═════ MATERIAL FOR THE TASK ═════
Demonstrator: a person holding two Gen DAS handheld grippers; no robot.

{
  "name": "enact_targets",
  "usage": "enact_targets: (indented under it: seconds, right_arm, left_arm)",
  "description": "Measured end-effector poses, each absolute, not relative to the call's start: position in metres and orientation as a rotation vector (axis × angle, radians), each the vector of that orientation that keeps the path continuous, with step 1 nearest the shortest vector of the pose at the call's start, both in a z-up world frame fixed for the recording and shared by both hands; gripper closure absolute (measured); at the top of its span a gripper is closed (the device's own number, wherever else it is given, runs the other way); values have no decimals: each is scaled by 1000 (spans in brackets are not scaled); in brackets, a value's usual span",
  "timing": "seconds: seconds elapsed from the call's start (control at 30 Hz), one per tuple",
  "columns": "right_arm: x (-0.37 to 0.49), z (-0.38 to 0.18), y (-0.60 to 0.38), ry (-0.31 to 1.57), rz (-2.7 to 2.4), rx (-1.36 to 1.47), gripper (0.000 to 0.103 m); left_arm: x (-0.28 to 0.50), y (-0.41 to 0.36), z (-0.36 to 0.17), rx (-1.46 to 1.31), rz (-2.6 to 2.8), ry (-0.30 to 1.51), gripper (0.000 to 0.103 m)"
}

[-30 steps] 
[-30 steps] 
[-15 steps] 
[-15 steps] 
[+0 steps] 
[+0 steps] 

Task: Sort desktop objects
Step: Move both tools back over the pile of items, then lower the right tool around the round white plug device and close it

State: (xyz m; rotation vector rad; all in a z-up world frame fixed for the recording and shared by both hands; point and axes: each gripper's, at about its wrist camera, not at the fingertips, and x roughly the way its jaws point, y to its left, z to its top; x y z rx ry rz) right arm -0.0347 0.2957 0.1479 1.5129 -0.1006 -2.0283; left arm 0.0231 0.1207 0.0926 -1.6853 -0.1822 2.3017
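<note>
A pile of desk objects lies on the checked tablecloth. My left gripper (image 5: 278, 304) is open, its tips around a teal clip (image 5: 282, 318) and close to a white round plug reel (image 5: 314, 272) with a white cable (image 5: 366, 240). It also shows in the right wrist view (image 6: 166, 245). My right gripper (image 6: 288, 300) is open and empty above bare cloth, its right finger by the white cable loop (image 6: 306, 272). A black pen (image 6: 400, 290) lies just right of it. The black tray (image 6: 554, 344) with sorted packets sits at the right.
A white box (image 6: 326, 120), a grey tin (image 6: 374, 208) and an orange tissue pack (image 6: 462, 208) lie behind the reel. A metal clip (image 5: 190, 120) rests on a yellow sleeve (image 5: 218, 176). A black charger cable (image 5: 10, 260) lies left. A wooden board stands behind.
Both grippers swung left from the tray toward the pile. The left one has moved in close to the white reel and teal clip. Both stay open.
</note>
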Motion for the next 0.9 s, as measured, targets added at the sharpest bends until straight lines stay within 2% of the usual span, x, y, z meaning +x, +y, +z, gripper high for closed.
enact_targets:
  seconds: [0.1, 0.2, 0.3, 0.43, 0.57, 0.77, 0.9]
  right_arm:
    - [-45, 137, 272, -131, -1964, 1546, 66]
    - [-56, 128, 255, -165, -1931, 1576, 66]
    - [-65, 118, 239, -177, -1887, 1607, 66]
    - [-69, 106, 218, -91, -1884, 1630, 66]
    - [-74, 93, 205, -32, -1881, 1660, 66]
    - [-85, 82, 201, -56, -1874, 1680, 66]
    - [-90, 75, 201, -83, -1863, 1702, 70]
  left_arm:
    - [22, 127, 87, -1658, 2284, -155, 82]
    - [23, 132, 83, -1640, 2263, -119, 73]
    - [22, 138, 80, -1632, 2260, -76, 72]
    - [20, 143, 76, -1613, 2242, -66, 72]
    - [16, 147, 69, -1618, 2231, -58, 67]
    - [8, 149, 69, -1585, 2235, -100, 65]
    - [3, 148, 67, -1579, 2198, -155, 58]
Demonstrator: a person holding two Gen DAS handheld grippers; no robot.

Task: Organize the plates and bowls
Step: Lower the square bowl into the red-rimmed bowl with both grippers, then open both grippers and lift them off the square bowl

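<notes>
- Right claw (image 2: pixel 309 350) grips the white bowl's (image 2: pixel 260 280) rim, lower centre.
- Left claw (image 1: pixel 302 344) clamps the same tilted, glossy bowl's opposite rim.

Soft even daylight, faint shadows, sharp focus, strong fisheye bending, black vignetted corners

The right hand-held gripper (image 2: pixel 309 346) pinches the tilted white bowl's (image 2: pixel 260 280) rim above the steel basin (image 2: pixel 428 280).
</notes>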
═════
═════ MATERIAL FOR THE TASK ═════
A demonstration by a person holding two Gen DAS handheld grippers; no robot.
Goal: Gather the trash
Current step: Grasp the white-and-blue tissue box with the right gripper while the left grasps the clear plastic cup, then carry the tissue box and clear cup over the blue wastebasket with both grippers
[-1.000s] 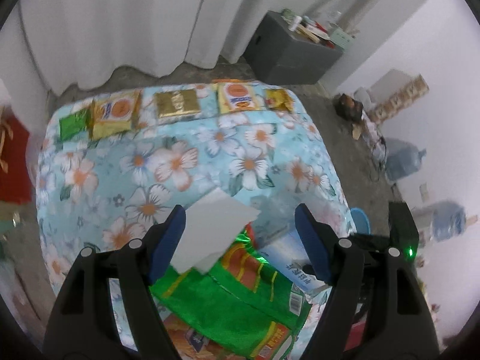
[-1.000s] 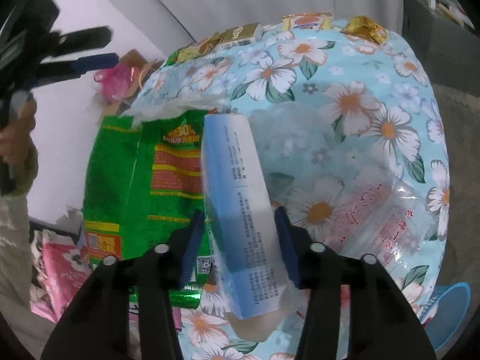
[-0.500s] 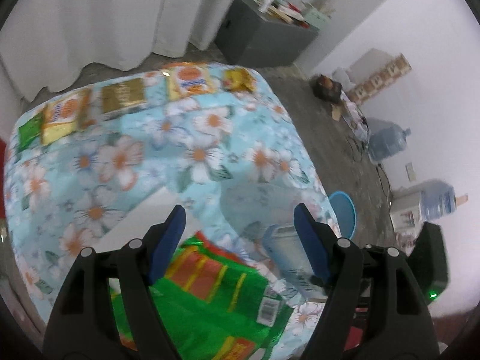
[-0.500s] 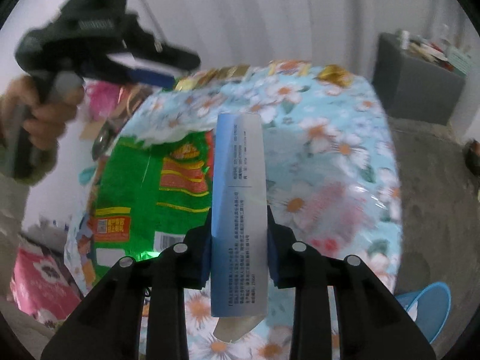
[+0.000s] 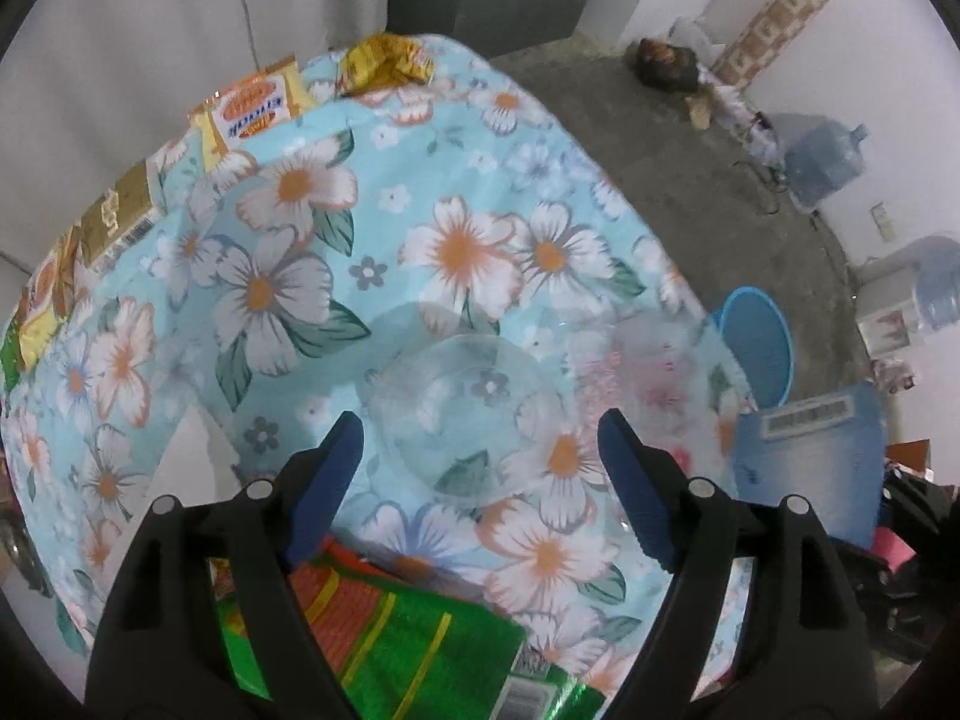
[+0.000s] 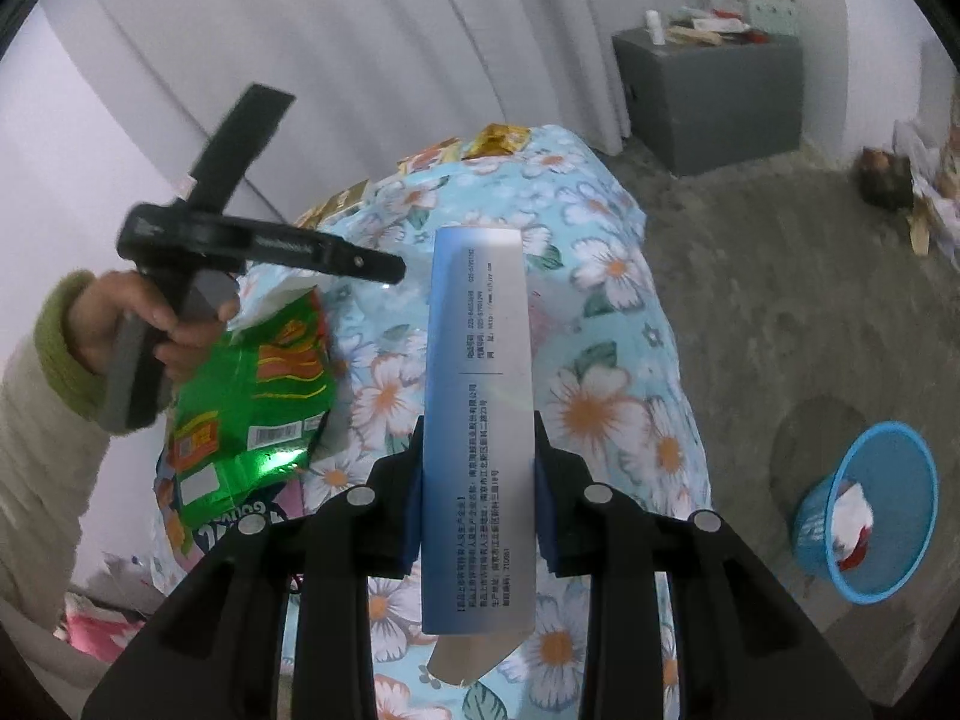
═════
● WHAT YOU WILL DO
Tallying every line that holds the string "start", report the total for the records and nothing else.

● ANSWER SPACE
2